Expedition 67 Crew Takes a Day Off After Colleagues Arrive Home Safely – Space Station

The Expedition 67 crew. From left to right: NASA astronaut Bob Hines; ESA astronaut Samantha Cristoforetti; Roscosmos cosmonauts Denis Matveev, Oleg Artemyev, and Sergey Korsakov; NASA astronauts Jessica Watkins and Kjell Lindgren.

The seven Expedition 67 crew members are enjoying an off-duty day today following the change of command of the station and the departure of the SpaceX Crew-3 astronauts last week.

After a weekend that included housekeeping tasks and station maintenance, Expedition 67 Flight Engineer Kjell Lindgren performed a filter check on the Photocatalyst experiment on Monday. The Photocatalyst investigation, which was brought to the station by the Ax-1 mission, analyzes the photocatalyst’s effect onboard the International Space Station and its ability to remove volatile organic compounds (VOCs) from cabin air. This could improve conditions for crew members on future spaceflight missions, including long-duration missions.

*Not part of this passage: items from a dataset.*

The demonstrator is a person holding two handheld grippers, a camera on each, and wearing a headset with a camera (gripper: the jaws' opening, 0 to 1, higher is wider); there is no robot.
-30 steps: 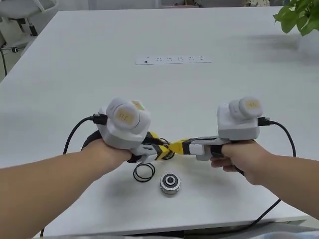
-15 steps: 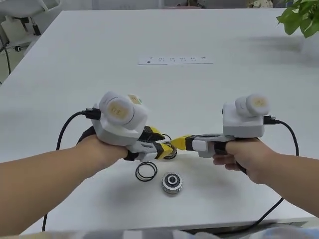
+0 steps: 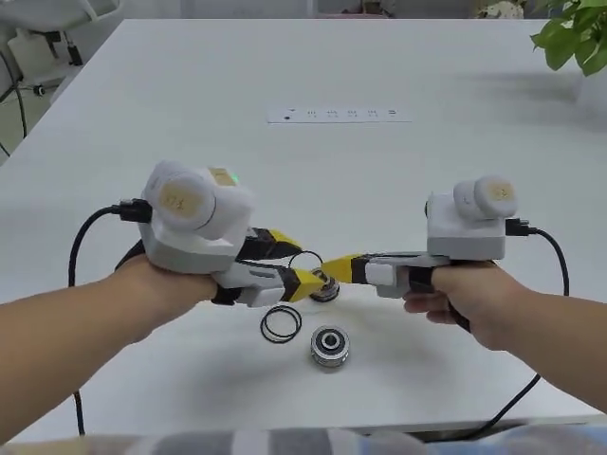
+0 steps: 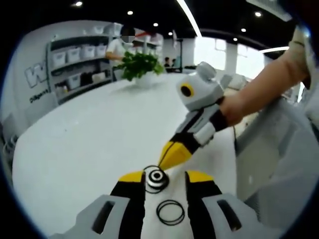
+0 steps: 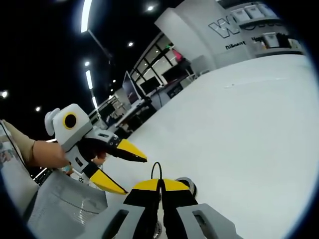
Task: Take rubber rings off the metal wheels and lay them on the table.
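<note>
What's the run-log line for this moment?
left gripper: open, fingers beside wheel | right gripper: shut on ring | table: loose rings, second wheel

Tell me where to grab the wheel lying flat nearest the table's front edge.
Probably across its outer rim, from straight above: the wheel lies flat, face up, with opposite sides of the rim exposed. Stay clear of the loose rubber rings lying just left of it in the head view.
</note>
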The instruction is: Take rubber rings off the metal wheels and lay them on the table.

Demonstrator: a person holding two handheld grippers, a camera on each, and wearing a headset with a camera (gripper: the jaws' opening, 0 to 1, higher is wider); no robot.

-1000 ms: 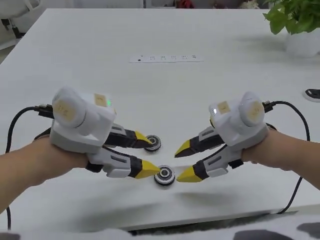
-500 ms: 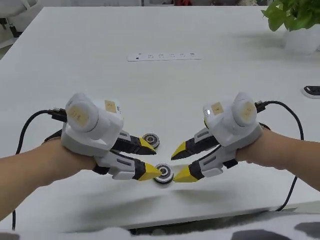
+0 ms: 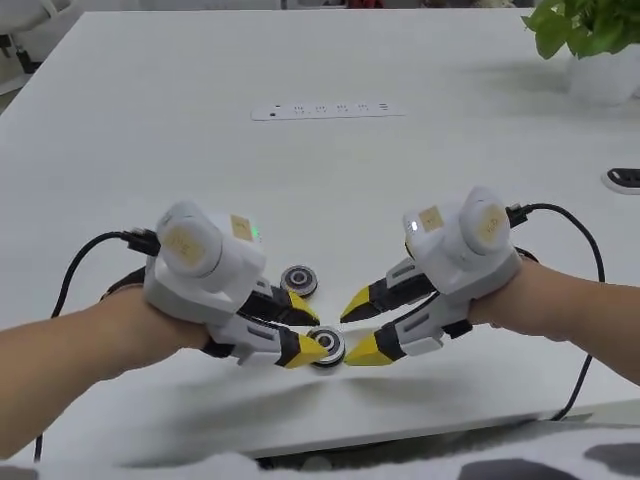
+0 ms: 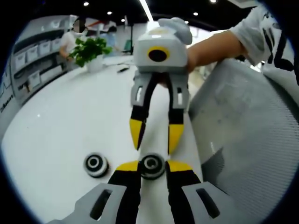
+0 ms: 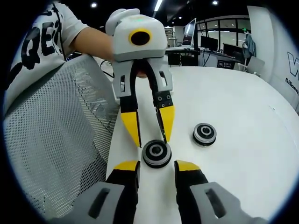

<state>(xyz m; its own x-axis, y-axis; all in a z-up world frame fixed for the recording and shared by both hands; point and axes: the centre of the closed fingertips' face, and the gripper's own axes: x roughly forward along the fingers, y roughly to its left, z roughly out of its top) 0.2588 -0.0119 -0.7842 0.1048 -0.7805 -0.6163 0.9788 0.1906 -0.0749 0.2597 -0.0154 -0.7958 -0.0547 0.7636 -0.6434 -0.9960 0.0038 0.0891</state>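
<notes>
Two metal wheels with black rubber rings lie flat near the table's front edge. The near wheel (image 3: pixel 328 346) (image 4: pixel 152 165) (image 5: pixel 156 154) sits between the two grippers. My left gripper (image 3: pixel 311 329) (image 4: pixel 153 166) is open, its yellow tips close on either side of this wheel, about a wheel's width apart. My right gripper (image 3: pixel 357 329) (image 5: pixel 157 166) faces it from the other side, open, its tips just short of the wheel's rim. The second wheel (image 3: pixel 298 281) (image 4: pixel 96 164) (image 5: pixel 204 133) lies free a little farther back.
A white power strip (image 3: pixel 320 110) lies mid-table. A potted plant (image 3: pixel 598 55) stands at the far right, with a small black object (image 3: pixel 624 181) near the right edge. Cables (image 3: pixel 90 262) trail from both grippers. A mesh chair (image 4: pixel 243 140) is just off the table's front edge.
The left gripper has moved right and its jaws have narrowed around the near wheel. The right gripper has edged slightly closer. Both wheels lie as before.
</notes>
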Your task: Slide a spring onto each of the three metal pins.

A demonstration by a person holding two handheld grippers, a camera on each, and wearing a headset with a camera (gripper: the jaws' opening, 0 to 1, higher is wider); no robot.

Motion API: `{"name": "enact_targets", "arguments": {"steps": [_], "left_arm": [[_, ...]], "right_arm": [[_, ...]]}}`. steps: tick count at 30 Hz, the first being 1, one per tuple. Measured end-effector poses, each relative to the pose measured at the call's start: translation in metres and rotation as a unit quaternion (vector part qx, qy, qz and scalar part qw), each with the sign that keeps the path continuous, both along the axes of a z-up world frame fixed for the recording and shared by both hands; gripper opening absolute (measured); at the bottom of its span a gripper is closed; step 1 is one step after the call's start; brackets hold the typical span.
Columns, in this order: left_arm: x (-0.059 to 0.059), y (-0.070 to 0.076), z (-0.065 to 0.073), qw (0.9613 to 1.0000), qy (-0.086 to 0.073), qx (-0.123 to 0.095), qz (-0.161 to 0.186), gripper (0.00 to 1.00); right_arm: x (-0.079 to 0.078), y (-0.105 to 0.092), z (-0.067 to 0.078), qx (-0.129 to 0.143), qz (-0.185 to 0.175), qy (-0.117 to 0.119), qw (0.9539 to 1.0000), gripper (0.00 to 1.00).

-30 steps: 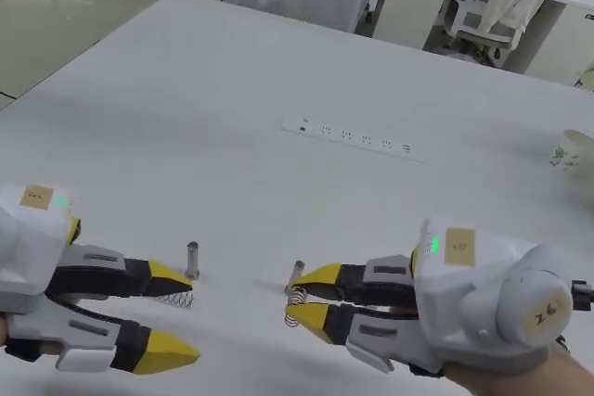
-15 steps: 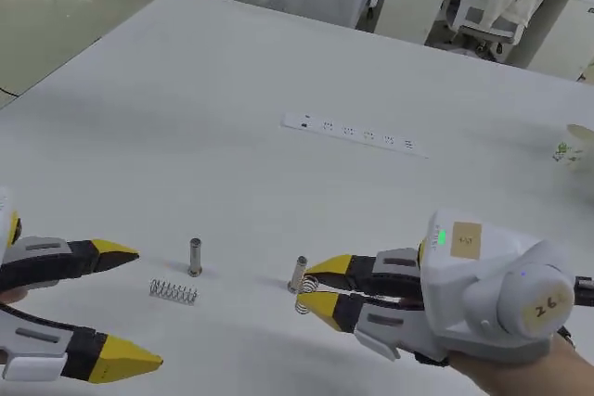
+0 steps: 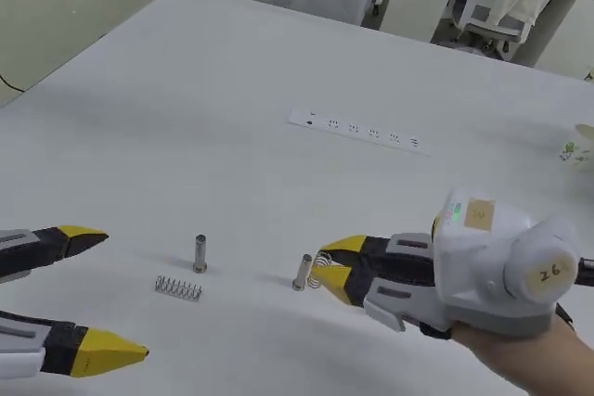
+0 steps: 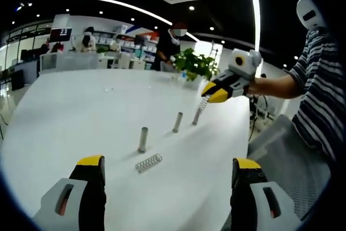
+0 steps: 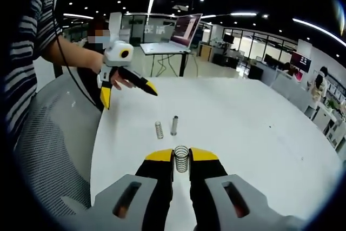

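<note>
Held spring (image 5: 182, 159): pinched between the fingers of the right gripper (image 3: 327, 264); up off the bench (image 3: 278, 71); its long way runs up and down, like a pin
Near pin (image 3: 302, 272): just beside the held spring, out past the fingertips; it stands up, leaning a little; the right gripper is much nearer
Far pin (image 3: 200, 253): bare; a loose spring (image 3: 178, 287) lies flat just beside it
Left gripper (image 3: 107, 296): fingers wide apart, holding nothing; well apart from the pins
Hard to see: a thin post (image 4: 197, 116) under the held spring in the left gripper view may be the third pin; cannot tell
</note>
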State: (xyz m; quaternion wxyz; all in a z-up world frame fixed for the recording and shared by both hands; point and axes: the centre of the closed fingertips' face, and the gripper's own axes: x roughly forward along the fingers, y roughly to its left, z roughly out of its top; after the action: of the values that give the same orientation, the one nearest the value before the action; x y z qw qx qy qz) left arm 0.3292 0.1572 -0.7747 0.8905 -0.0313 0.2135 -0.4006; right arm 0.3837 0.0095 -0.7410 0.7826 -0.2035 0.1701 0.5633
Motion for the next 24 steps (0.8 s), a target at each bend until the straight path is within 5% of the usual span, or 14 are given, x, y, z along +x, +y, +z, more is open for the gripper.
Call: {"name": "enact_targets", "arguments": {"steps": [12, 24], "left_arm": [[-0.002, 0.007, 0.0, 0.9999, -0.001, -0.004, 0.01, 0.98], [0.001, 0.002, 0.002, 0.9999, -0.001, -0.01, 0.008, 0.98]], "right_arm": [[0.029, -0.006, 0.006, 0.042, -0.062, 0.044, 0.9963, 0.07], [0.038, 0.005, 0.001, 0.036, -0.058, 0.049, 0.9965, 0.07]]}}
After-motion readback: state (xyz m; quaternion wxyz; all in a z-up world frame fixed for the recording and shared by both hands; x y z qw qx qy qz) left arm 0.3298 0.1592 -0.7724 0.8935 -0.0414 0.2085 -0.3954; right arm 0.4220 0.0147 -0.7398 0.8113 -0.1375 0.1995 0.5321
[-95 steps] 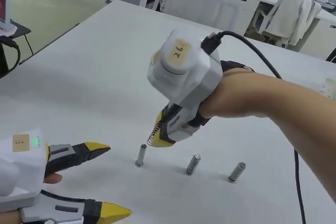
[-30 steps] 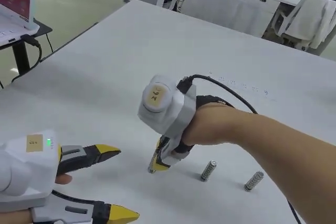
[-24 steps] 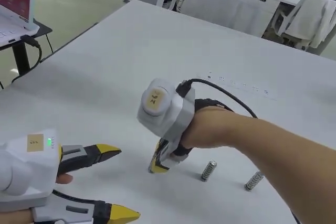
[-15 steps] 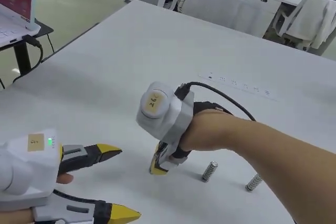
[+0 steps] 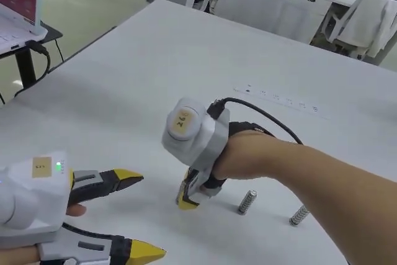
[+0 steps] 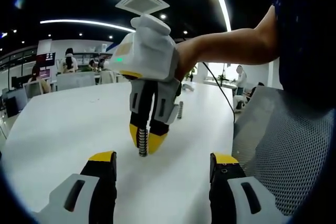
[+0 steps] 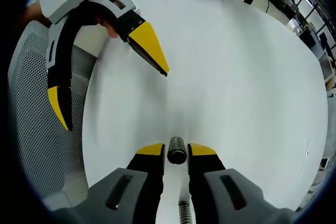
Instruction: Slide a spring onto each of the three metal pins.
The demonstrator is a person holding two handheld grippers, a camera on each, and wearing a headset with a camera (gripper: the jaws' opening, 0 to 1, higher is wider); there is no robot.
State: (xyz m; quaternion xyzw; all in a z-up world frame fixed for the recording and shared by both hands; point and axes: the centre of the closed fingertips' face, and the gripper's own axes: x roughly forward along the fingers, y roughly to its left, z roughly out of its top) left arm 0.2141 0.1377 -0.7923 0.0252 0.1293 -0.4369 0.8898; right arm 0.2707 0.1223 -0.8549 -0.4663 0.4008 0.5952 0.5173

Flight Engineer Bob Hines performed checks on the Cold Atom Lab. The Cold Atom Laboratory (CAL) produces clouds of atoms that are chilled to about one ten billionth of a degree above absolute zero — much colder than the average temperature of deep space. At these low temperatures, atoms have almost no motion, allowing scientists to study fundamental behaviors and quantum characteristics that are difficult or impossible to probe at higher temperatures. In microgravity, researchers may be able to achieve even colder temperatures than what is possible on the ground and observe these cold atom clouds for longer periods of time.

Flight Engineer Jessica Watkins performed equipment maintenance and prepared to work on the GRASP experiment with Bob Hines on Tuesday, while ESA astronaut Samantha Cristoforetti worked on a nutritional assessment.

In the station’s Russian segment, ISS Commander Oleg Artemyev and Flight Engineers Sergey Korsakov and Denis Matveev worked on equipment inspections and maintenance, prepared for a computer scan, and downlinked exercise data from the station.